:: WORK TO BE COMPLETED ::
Looking at the listing below, retype exactly the lines starting at the one containing "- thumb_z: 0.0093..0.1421" and ending at the one containing "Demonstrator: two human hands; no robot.", both included, and nothing else.

⁂

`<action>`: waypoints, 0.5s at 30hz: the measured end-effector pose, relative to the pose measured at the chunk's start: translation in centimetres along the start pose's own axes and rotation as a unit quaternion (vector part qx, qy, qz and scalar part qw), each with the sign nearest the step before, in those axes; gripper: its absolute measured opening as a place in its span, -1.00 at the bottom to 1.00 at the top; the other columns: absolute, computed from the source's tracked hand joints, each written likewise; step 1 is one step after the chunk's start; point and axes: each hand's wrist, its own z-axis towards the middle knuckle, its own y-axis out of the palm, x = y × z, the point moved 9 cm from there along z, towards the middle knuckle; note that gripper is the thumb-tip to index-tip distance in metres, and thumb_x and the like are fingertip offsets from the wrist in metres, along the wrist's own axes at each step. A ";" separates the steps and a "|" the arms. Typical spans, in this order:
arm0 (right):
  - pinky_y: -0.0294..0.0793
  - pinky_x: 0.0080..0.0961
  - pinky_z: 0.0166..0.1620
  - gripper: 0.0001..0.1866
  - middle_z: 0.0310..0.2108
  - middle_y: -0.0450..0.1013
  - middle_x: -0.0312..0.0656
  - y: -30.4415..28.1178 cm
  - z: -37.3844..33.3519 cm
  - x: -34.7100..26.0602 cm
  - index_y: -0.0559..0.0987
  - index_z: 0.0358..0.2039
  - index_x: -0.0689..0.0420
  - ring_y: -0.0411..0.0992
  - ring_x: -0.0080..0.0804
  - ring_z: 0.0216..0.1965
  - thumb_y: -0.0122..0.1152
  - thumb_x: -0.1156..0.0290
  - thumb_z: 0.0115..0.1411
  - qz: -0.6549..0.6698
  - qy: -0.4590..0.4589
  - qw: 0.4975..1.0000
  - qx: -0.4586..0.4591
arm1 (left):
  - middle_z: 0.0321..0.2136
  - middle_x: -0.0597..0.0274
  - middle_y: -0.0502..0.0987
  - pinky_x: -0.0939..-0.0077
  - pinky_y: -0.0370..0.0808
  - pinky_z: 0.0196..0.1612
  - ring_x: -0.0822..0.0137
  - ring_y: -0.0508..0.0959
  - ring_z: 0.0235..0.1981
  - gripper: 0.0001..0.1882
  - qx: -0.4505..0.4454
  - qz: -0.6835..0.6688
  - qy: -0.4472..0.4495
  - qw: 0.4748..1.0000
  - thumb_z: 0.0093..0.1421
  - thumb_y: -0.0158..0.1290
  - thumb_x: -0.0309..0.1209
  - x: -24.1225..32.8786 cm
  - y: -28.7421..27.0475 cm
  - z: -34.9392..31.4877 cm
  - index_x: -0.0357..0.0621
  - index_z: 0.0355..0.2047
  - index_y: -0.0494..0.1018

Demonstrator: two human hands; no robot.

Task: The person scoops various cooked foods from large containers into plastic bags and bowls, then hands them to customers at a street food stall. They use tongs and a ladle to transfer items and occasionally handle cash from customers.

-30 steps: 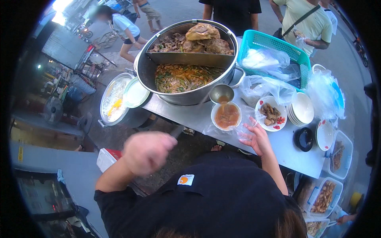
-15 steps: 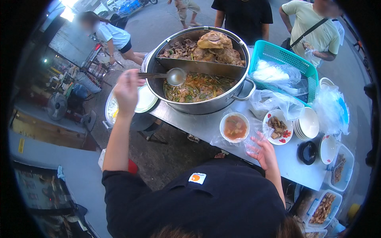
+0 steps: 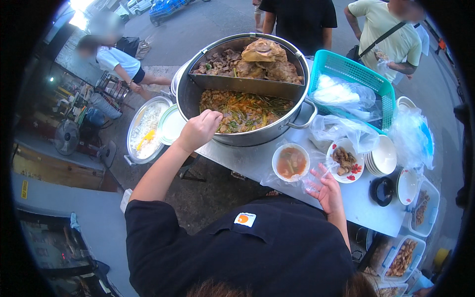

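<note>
My left hand (image 3: pixel 202 129) is closed over the near left rim of a large steel pot (image 3: pixel 257 137). The ladle seen in it earlier is hidden behind the hand. A divider (image 3: pixel 247 84) splits the pot: stew with green vegetables (image 3: pixel 247 109) lies in the near half, meat and a big bony chunk (image 3: pixel 265 50) in the far half. My right hand (image 3: pixel 327 190) has its fingers apart, beside a white bowl of reddish soup (image 3: pixel 291 162). Clear plastic lies around that bowl, by my fingers; whether they touch it I cannot tell.
A flowered bowl of meat (image 3: pixel 344 161), stacked white bowls (image 3: pixel 384 154) and a black dish (image 3: pixel 382 191) stand to the right. Behind them sits a teal basket (image 3: pixel 388 94) with plastic bags. A rice pot (image 3: pixel 143 128) with its lid (image 3: pixel 170 124) is at left. People stand beyond the table.
My left hand has moved right and down to the pot's rim, and the ladle has gone out of sight. The right hand has barely moved. At left, a person has shifted farther left.
</note>
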 end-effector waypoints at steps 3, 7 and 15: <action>0.56 -0.26 -0.19 -0.31 0.08 0.22 -0.02 0.0 0.2 -0.2 0.07 0.24 0.15 0.43 -0.14 -0.11 0.02 0.41 0.09 -0.001 -0.001 1.000 0.000 | -0.52 0.12 0.49 0.52 0.50 -0.52 0.29 0.55 -0.57 -0.90 0.032 -0.049 -0.062 0.996 0.17 0.02 -0.50 -0.4 -1.3 0.4 -0.31 -0.36 0.41; 0.58 -0.28 -0.20 -0.32 0.06 0.25 -0.01 -0.4 0.3 -0.5 0.10 0.22 0.13 0.46 -0.18 -0.14 0.02 0.34 0.07 -0.024 -0.015 1.000 0.007 | -0.60 0.14 0.53 0.61 0.50 -0.51 0.43 0.58 -0.59 -0.82 0.102 -0.133 -0.225 0.960 0.26 -0.05 -0.42 -4.4 -2.8 -0.3 -0.35 -0.32 0.42; 0.57 -0.29 -0.19 -0.32 0.07 0.25 -0.01 -1.0 0.0 -0.3 0.09 0.23 0.14 0.45 -0.18 -0.13 0.02 0.36 0.08 -0.016 -0.014 1.000 0.011 | -0.53 0.07 0.51 0.49 0.48 -0.55 0.29 0.56 -0.59 -0.88 0.106 -0.028 -0.156 0.982 0.21 0.00 -0.47 -4.8 -2.4 -0.6 -0.32 -0.37 0.40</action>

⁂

:: THE ANSWER ::
  - thumb_z: 0.0093..0.1421
  - thumb_y: -0.0158..0.1290
  - thumb_x: -0.0309..0.1209
  - x: -24.1225..32.8786 cm
  - y: -28.7421..27.0475 cm
  - z: -34.9392..31.4877 cm
  - index_x: -0.0357..0.0621
  - index_z: 0.0355..0.2047
  - index_y: -0.0494..0.1018

Demonstrator: two human hands; no robot.

The exercise was answered completely.